In the 1980s, my battalion was based in northern Germany, not far from a Dutch Army brigade. I subsequently served on operations with the Dutch and do not question their fighting prowess. But back then they were a laughing-stock among us Britons, with their hippy-style hair and beards.

They appeared ill-disciplined and many of our soldiers felt they would not want to be fighting alongside them. As that suggests, appearance does matter. Otherwise why bother pressing uniforms and polishing boots? Why not facial tattoos and nose-rings? Allies as well as enemies need to take our forces seriously. That’s also true on operations, especially when there is interaction with the civilian population who often have to obey instructions from soldiers who need therefore to be seen as authority figures, and not just because they’re carrying a gun.

Speaking about the Army’s manning crisis, the Defence Secretary, Grant Shapps, described the beard ban as ‘ludicrous’. But are there really large numbers of young men out there who would sign up if only they could have a beard? Or indeed large numbers of serving soldiers who would not sign off if they could sport a smattering of facial hair?

Does the same apply to long hair, which is increasingly making a comeback among the youth of this country?

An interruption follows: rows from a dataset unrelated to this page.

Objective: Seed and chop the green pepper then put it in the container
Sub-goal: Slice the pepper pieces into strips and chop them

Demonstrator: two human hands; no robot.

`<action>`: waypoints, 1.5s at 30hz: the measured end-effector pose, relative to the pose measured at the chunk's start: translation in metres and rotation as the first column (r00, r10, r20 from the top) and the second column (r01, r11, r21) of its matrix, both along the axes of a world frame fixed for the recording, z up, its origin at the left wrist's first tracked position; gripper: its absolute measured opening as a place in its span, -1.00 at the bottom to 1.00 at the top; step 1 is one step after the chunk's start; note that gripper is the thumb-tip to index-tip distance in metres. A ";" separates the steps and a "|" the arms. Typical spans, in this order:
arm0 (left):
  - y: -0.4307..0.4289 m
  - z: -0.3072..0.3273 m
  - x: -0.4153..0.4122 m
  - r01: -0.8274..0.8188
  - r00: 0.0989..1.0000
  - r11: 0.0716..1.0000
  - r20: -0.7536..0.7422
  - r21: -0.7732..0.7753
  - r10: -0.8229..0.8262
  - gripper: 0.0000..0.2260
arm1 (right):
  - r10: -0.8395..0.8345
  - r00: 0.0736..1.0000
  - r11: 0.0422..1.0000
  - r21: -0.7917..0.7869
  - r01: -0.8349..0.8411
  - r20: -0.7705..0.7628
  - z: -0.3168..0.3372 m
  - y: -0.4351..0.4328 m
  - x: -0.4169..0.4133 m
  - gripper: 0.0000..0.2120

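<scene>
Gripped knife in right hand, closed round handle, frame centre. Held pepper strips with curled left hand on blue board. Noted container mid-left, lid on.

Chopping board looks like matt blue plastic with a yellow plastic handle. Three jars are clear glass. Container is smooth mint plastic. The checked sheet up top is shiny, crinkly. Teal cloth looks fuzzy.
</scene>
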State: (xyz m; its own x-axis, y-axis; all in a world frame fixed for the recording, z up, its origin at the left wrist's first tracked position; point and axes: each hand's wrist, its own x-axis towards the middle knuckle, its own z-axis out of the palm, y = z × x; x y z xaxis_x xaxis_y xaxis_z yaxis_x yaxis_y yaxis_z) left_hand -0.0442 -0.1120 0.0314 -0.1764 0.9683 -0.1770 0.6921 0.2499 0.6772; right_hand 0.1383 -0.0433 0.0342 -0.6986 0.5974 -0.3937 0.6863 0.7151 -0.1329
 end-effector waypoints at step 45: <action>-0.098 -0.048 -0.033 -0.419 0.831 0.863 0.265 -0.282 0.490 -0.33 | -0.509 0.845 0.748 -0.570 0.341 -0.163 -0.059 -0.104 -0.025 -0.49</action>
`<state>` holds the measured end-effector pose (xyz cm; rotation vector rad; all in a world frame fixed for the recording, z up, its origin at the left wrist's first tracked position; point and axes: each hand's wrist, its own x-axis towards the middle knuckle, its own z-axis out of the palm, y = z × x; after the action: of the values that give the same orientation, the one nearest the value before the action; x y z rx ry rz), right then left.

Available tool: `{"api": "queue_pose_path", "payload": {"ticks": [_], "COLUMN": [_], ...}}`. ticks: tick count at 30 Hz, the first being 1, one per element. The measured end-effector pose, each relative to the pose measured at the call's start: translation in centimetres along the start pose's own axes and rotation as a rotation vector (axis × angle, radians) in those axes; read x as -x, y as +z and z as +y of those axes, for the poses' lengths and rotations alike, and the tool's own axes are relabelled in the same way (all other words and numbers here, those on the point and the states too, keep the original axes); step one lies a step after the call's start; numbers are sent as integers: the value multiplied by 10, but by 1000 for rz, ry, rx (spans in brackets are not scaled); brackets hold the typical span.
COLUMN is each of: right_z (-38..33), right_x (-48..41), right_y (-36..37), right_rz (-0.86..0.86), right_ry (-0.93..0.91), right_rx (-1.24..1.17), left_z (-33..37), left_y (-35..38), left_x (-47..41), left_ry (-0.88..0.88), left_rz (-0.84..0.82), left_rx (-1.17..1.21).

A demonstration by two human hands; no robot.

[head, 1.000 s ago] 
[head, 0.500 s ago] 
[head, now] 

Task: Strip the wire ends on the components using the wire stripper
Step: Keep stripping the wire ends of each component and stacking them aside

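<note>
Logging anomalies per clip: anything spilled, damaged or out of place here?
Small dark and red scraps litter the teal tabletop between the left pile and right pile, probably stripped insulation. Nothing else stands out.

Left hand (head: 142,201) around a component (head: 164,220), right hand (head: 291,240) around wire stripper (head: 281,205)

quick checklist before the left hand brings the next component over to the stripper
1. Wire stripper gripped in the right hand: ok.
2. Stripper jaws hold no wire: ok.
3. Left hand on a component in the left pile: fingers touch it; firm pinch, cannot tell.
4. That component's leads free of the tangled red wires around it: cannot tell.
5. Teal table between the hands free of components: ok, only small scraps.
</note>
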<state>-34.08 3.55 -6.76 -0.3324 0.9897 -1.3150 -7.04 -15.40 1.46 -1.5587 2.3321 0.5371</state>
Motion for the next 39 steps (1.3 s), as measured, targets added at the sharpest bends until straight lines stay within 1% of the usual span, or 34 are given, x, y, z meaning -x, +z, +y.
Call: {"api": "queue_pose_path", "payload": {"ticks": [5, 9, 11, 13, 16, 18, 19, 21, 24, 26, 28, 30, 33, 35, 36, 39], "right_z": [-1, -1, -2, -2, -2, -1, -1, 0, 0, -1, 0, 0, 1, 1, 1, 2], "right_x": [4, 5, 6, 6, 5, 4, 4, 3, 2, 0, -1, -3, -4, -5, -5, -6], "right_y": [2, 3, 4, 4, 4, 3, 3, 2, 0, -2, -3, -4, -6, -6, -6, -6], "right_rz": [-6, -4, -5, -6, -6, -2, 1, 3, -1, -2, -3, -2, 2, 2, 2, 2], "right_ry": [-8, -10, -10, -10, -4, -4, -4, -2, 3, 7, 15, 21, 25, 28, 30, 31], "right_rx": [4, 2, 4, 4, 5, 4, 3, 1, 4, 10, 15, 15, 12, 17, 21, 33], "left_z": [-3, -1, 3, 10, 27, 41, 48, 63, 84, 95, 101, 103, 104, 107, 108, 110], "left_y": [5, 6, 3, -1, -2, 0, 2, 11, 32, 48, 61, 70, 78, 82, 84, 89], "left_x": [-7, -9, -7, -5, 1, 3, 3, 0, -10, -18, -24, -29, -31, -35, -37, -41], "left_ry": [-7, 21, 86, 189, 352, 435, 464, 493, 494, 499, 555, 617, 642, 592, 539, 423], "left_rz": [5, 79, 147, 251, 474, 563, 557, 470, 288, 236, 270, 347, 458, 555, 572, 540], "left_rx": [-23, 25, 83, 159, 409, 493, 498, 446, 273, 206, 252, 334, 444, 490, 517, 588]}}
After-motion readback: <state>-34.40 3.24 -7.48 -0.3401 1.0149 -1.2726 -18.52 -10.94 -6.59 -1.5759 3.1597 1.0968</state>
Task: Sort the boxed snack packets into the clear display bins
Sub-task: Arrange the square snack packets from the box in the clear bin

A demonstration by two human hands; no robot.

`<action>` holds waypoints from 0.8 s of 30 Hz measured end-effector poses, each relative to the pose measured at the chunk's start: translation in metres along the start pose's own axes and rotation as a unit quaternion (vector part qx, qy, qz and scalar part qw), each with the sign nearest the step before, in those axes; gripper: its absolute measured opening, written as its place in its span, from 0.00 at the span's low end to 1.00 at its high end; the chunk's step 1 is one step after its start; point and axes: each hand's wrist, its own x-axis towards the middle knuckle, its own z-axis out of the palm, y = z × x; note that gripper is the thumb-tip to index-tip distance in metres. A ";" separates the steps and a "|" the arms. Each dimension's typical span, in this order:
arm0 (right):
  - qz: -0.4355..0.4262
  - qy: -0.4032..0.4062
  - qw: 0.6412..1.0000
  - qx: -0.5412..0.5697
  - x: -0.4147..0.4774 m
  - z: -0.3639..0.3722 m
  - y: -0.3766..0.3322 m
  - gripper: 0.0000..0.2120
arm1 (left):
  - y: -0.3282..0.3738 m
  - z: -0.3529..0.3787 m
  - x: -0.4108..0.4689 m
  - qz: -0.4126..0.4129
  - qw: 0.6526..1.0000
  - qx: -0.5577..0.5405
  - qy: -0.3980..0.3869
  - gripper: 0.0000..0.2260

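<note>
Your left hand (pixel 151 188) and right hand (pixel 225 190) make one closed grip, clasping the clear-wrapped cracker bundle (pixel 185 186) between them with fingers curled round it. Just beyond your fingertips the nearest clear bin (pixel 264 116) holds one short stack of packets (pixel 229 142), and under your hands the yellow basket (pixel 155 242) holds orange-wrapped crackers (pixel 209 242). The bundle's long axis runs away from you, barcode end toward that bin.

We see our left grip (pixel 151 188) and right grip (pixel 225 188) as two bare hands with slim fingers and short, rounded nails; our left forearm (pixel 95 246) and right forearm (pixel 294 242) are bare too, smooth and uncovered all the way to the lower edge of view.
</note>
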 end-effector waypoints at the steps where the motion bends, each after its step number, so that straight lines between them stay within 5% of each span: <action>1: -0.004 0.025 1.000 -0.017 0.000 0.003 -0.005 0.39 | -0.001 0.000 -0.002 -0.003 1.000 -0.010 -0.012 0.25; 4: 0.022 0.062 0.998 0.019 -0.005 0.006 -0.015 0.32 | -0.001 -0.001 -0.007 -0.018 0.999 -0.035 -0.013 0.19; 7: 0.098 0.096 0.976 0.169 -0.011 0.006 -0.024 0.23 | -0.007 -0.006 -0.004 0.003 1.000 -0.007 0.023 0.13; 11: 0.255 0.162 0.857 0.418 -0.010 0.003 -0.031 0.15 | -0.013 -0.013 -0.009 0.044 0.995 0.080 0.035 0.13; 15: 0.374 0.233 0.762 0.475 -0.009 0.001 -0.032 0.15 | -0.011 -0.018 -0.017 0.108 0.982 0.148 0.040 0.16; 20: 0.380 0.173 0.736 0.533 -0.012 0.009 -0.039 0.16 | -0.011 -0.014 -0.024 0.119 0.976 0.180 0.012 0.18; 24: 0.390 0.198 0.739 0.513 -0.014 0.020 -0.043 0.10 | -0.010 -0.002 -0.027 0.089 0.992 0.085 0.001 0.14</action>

With the Army apparently succumbing to the dictates of fashion, why shouldn’t that be next?

Call me an old fogey, but I suspect there are much bigger problems in both recruitment and retention than the issue of facial hair. It will be interesting to see how the new policy does actually impact on manning levels, but those who persuaded the Defence Secretary that this is a major issue can take comfort from the fact that he is unlikely to still be in post when the figures emerge.

Irrespective of any of this, the military life is not for everyone, and service demands discipline, conformity and subordinating oneself to the needs of the team. Willingness to get a haircut and a shave may well indicate readiness to make even greater sacrifices when they are called for. Despite the ever-prevailing lures of fashion, surely Britain’s soldiers can wait to grow a beard in older age, when it’s white and stern.